TASK STATEMENT: Each line of the records that follow must come back exactly, with pictures skipped.

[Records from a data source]
* * * * *
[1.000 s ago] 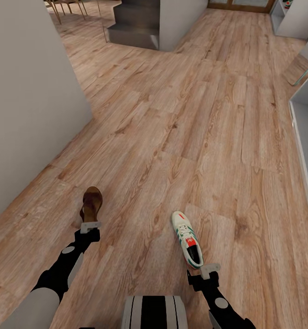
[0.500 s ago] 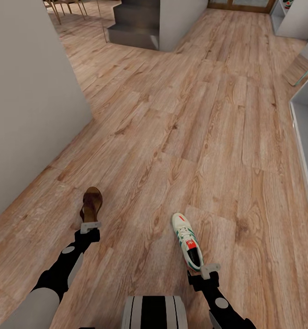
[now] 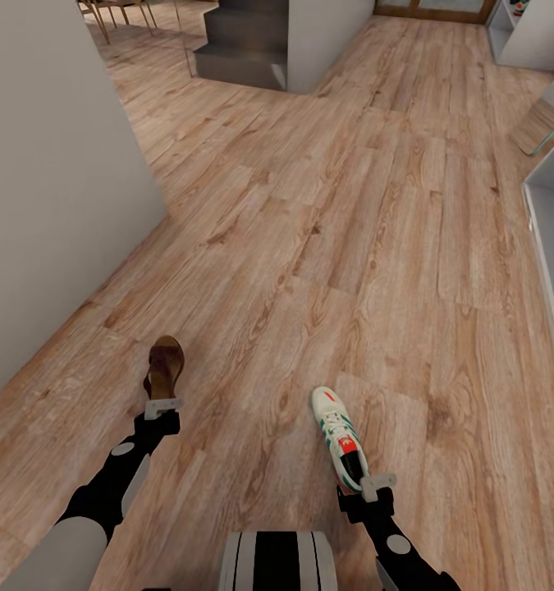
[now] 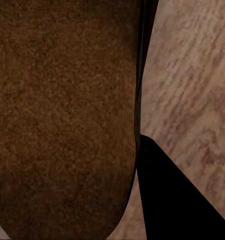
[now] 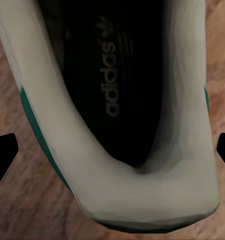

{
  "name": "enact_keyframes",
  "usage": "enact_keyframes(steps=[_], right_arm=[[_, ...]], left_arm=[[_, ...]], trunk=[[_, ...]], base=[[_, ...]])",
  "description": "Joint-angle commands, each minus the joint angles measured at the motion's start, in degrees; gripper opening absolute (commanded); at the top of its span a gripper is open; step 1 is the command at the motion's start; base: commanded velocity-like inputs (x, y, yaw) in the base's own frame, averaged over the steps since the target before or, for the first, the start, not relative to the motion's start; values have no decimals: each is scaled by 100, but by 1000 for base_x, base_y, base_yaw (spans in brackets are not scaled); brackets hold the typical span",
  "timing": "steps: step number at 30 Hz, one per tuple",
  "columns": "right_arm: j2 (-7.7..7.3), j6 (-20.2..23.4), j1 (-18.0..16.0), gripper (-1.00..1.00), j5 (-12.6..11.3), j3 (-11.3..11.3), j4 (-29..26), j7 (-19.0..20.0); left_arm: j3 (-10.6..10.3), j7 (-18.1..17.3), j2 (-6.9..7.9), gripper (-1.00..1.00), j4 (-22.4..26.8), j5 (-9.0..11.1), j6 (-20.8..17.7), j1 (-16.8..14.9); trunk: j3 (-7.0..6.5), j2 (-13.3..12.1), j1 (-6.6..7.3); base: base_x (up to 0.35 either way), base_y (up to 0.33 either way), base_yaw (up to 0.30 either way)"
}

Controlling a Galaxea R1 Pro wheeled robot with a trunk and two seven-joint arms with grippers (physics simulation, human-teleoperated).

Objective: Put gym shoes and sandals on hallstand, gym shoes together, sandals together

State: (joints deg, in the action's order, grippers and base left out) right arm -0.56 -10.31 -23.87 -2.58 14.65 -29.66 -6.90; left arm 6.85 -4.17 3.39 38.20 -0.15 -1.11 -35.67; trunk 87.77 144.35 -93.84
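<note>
Left gripper at heel of dark brown leather sandal, apparently clamped. Right gripper grips heel of white green-striped sneaker above wood-plank floor.

The corridor floor is warm light-brown plank with darker wood grain and knots. The sandal is dark brown leather with a tan-brown insole — up close that insole looks speckled and suede-like, edged in near-black. The gym shoe is white with green side stripes and an orange-red tongue patch; its lining is black with pale grey lettering, the collar off-white, a teal-green band along the sole. The wall is plain pale grey — the steps a darker grey.
</note>
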Motion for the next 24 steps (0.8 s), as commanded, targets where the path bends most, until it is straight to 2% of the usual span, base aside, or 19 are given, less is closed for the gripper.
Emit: enact_keyframes(steps=[1, 9, 10, 24], right_arm=[[-6, -15, -4, 100, -29, 46, 4, -48], [-6, -17, -4, 100, -30, 46, 4, -48], [-6, -16, -4, -100, -26, 47, 5, -48], [-14, -24, -4, -100, -23, 45, 4, -47]], left_arm=[[27, -48, -4, -100, 3, -21, -8, -1], [22, -48, -5, -100, 3, -20, -3, -1], [23, -48, -5, -100, 3, -20, -3, -1], [19, -49, 3, -100, 4, -20, 14, 3]], trunk=[[3, 1, 0], [3, 1, 0], [3, 1, 0], [3, 1, 0]], base=[[28, 17, 0], [10, 6, 0], [1, 1, 0], [0, 0, 0]])
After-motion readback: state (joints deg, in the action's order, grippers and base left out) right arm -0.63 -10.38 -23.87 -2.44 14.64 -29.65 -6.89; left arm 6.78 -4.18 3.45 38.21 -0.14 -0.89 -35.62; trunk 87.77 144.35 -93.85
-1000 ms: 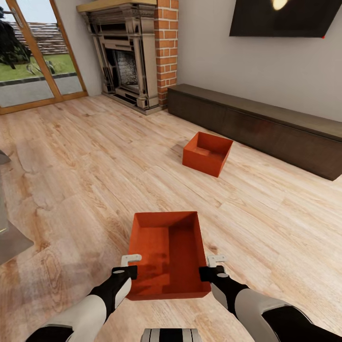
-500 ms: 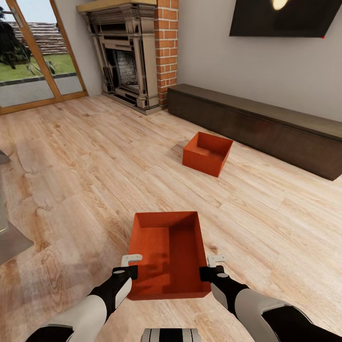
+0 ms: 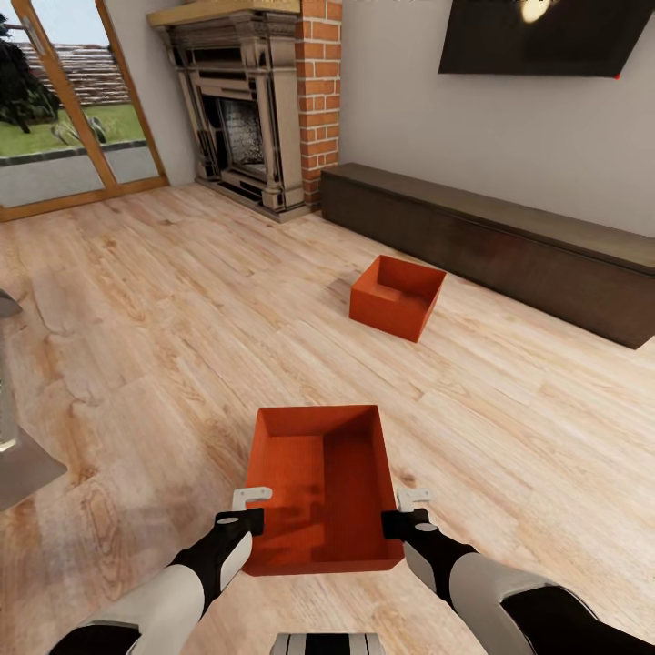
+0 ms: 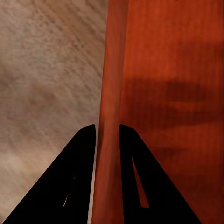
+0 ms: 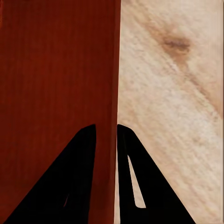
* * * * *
RESPONSE:
[1.000 s ago] 
[0.500 s ago] 
[now] 
[now] 
[now] 

{
  "name": "enact_keyframes",
  "usage": "enact_keyframes(steps=[_], right_arm=[[_, ...]], left_arm=[[_, ...]], trunk=[[_, ...]], base=[[_, ...]])",
  "description": "Joint-angle commands, each minus the joint angles measured at the motion's start, in degrees; gripper opening absolute (commanded); at the top of its span a gripper is open; step 1 is the command at the motion's start; base: commanded velocity-like inputs (x, y, yaw) in the base's own frame, averaged over the steps since the target before or, for the first, the start, not relative to the motion's start; values have no decimals: each is scaled by 100, but by 1000 for base_x, base_y, base_yaw (spans in brackets are not scaled); brackets hold the typical span",
  "timing": "steps: step number at 30 Hz, one per tuple",
  "columns": "right_arm: j2 (-7.7..7.3), j6 (-20.2..23.4), j1 (-18.0..16.0), gripper (-1.00..1.00), j5 (-12.6..11.3), j3 (-11.3..11.3), j4 (-29..26), j7 (-19.0..20.0); left_arm: j3 (-10.6..10.3), j7 (-18.1..17.3), j2 (-6.9..7.9), gripper (-1.00..1.00), j4 (-22.4..26.8), j5 (-9.0..11.1), j6 (-20.8..17.7), j1 (-16.8..14.9); trunk: j3 (-7.0..6.5), j2 (-13.3..12.1), j1 (-6.6..7.3); base: base_x (up to 0.35 either way), base_y (up to 0.33 either way), base_yaw (up to 0.30 either way)"
}

Controlling a Galaxea R1 Pro wheeled robot with a trunk and two seven-joint arms with grippers (physics simulation, human-teleoperated).

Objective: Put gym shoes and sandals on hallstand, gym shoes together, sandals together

State: (joints deg, in the action's order, grippers and base left out) right arm -0.56 -10.31 -23.87 -2.58 14.65 -29.66 -6.90; left arm 6.85 -4.17 3.39 38.20 -0.15 -1.11 -35.67; trunk 87.77 144.35 -93.84
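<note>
Left gripper at heel of dark brown leather sandal, apparently clamped. Right gripper grips heel of white green-striped sneaker above wood-plank floor.

The corridor floor is warm light-brown plank with darker wood grain and knots. The sandal is dark brown leather with a tan-brown insole — up close that insole looks speckled and suede-like, edged in near-black. The gym shoe is white with green side stripes and an orange-red tongue patch; its lining is black with pale grey lettering, the collar off-white, a teal-green band along the sole. The wall is plain pale grey — the steps a darker grey.
</note>
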Motion for the next 24 steps (0.8 s), as commanded, targets where the path bends most, until it is straight to 2% of the usual span, base aside, or 19 are given, less is closed for the gripper.
Emit: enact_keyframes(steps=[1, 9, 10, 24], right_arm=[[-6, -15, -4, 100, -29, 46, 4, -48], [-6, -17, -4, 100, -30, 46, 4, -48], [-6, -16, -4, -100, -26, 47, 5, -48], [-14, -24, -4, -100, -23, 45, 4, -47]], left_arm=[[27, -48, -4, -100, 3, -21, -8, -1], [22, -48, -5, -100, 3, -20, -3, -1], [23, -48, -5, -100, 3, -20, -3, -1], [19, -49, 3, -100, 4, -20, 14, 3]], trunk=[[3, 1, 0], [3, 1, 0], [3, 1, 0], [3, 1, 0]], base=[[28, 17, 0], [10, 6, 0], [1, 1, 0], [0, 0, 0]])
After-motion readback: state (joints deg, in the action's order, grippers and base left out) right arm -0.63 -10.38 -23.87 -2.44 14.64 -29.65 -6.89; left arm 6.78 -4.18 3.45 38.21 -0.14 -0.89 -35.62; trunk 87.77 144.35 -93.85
-1000 ms: 
-500 ms: 
+0 ms: 
+0 ms: 
+0 ms: 

Here the output is complete.